[TASK REQUIREMENTS] Exact copies of the lines below are the goal; any images in them are dropped.
════
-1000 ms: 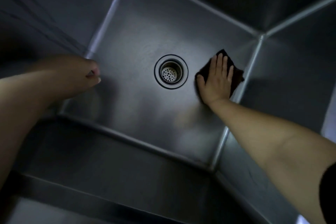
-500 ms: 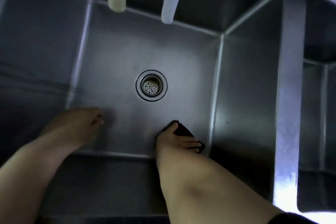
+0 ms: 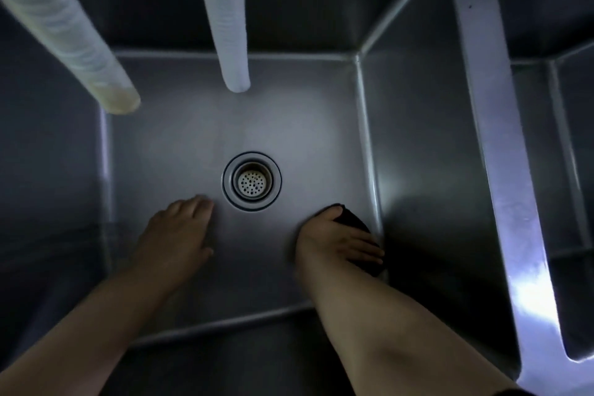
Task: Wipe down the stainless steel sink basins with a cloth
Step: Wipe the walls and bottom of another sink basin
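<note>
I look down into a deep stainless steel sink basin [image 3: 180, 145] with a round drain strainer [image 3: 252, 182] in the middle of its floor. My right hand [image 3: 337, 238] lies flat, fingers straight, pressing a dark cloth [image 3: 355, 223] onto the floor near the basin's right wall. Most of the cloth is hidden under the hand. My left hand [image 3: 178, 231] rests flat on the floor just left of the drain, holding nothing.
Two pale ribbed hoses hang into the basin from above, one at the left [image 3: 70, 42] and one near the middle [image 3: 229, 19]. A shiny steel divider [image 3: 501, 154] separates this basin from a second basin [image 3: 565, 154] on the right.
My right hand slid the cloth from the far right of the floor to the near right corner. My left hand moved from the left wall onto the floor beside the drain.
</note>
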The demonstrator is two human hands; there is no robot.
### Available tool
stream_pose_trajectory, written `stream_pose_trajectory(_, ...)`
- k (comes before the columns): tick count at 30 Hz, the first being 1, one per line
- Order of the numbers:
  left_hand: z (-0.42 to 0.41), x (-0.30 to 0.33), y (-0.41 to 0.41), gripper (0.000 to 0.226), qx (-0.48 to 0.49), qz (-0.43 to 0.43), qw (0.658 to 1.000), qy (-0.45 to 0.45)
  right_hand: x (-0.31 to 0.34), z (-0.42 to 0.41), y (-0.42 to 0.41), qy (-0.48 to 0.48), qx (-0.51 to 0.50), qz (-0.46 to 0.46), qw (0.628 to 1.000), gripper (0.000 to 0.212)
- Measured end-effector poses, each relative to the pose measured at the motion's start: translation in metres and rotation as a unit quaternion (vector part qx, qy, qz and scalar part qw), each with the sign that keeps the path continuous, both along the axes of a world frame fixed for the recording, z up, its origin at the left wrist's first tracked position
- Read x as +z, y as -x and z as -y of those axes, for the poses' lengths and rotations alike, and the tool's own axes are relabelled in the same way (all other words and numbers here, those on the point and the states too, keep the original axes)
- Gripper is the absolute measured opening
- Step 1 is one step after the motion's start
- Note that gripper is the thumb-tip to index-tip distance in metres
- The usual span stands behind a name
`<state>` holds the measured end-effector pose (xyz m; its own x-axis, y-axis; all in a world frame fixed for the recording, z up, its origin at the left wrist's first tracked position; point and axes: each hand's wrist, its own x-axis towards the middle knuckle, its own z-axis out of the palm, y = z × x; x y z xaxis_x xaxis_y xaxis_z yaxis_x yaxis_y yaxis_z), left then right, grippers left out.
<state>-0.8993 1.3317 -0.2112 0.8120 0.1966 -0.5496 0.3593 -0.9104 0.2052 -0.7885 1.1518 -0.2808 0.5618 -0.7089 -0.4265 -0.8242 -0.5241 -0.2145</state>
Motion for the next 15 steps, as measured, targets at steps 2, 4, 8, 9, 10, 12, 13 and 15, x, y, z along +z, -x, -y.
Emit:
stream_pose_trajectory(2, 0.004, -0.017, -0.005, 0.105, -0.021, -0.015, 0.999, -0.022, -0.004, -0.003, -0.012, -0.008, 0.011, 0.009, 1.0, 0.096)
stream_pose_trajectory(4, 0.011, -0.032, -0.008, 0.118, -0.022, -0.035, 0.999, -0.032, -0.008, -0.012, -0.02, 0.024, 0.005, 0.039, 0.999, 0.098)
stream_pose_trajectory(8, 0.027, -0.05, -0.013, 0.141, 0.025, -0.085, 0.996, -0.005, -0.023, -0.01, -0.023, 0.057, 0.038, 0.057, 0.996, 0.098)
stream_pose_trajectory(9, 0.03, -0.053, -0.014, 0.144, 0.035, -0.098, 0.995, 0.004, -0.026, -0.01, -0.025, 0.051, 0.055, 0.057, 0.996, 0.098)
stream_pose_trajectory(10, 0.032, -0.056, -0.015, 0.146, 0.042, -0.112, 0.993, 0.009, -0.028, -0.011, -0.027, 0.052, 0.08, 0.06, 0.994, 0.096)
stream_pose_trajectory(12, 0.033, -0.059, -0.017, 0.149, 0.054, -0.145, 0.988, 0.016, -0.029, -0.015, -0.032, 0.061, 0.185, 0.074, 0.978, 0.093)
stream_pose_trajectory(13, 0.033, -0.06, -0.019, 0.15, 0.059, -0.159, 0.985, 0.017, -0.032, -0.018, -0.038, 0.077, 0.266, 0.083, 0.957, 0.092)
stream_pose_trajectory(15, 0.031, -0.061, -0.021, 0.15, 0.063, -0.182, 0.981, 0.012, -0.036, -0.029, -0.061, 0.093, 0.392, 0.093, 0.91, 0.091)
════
[THE ANSWER]
-1000 ms: 
-500 ms: 
+0 ms: 
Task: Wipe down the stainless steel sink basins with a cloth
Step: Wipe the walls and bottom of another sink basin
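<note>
I look down into a deep stainless steel sink basin [image 3: 180, 145] with a round drain strainer [image 3: 252, 182] in the middle of its floor. My right hand [image 3: 337, 238] lies flat, fingers straight, pressing a dark cloth [image 3: 355, 223] onto the floor near the basin's right wall. Most of the cloth is hidden under the hand. My left hand [image 3: 178, 231] rests flat on the floor just left of the drain, holding nothing.
Two pale ribbed hoses hang into the basin from above, one at the left [image 3: 70, 42] and one near the middle [image 3: 229, 19]. A shiny steel divider [image 3: 501, 154] separates this basin from a second basin [image 3: 565, 154] on the right.
My right hand slid the cloth from the far right of the floor to the near right corner. My left hand moved from the left wall onto the floor beside the drain.
</note>
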The demonstrator is two human hands; there is no robot.
### Available tool
stream_pose_trajectory, written `stream_pose_trajectory(_, ...)`
- k (comes before the columns): tick count at 30 Hz, the first being 1, one per line
- Order of the numbers:
  left_hand: z (-0.42 to 0.41), x (-0.30 to 0.33), y (-0.41 to 0.41), gripper (0.000 to 0.226), qx (-0.48 to 0.49), qz (-0.43 to 0.43), qw (0.658 to 1.000), qy (-0.45 to 0.45)
  right_hand: x (-0.31 to 0.34), z (-0.42 to 0.41), y (-0.42 to 0.41), qy (-0.48 to 0.48), qx (-0.51 to 0.50), qz (-0.46 to 0.46), qw (0.628 to 1.000), gripper (0.000 to 0.212)
- Measured end-effector poses, each relative to the pose measured at the motion's start: translation in metres and rotation as a unit quaternion (vector part qx, qy, qz and scalar part qw), each with the sign that keeps the path continuous, both along the axes of a world frame fixed for the recording, z up, its origin at the left wrist's first tracked position
- Read x as +z, y as -x and z as -y of those axes, for the poses' lengths and rotations alike, and the tool's own axes are relabelled in the same way (all other words and numbers here, those on the point and the states too, keep the original axes)
- Gripper is the absolute measured opening
- Step 1 is one step after the motion's start
- Note that gripper is the thumb-tip to index-tip distance in metres
- The usual span stands behind a name
`<state>` holds the measured end-effector pose (xyz m; its own x-axis, y-axis; all in a world frame fixed for the recording, z up, its origin at the left wrist's first tracked position; point and axes: each hand's wrist, its own x-axis towards the middle knuckle, its own z-axis out of the palm, y = z × x; x y z xaxis_x xaxis_y xaxis_z yaxis_x yaxis_y yaxis_z), left then right, grippers left out.
<state>-0.8993 1.3317 -0.2112 0.8120 0.1966 -0.5496 0.3593 -0.9104 0.2052 -0.7885 1.1518 -0.2808 0.5618 -0.7089 -0.4265 -0.8242 -0.5241 -0.2145</state>
Motion for the next 15 steps, as measured, targets at steps 2, 4, 8, 9, 10, 12, 13 and 15, x, y, z along +z, -x, -y.
Emit:
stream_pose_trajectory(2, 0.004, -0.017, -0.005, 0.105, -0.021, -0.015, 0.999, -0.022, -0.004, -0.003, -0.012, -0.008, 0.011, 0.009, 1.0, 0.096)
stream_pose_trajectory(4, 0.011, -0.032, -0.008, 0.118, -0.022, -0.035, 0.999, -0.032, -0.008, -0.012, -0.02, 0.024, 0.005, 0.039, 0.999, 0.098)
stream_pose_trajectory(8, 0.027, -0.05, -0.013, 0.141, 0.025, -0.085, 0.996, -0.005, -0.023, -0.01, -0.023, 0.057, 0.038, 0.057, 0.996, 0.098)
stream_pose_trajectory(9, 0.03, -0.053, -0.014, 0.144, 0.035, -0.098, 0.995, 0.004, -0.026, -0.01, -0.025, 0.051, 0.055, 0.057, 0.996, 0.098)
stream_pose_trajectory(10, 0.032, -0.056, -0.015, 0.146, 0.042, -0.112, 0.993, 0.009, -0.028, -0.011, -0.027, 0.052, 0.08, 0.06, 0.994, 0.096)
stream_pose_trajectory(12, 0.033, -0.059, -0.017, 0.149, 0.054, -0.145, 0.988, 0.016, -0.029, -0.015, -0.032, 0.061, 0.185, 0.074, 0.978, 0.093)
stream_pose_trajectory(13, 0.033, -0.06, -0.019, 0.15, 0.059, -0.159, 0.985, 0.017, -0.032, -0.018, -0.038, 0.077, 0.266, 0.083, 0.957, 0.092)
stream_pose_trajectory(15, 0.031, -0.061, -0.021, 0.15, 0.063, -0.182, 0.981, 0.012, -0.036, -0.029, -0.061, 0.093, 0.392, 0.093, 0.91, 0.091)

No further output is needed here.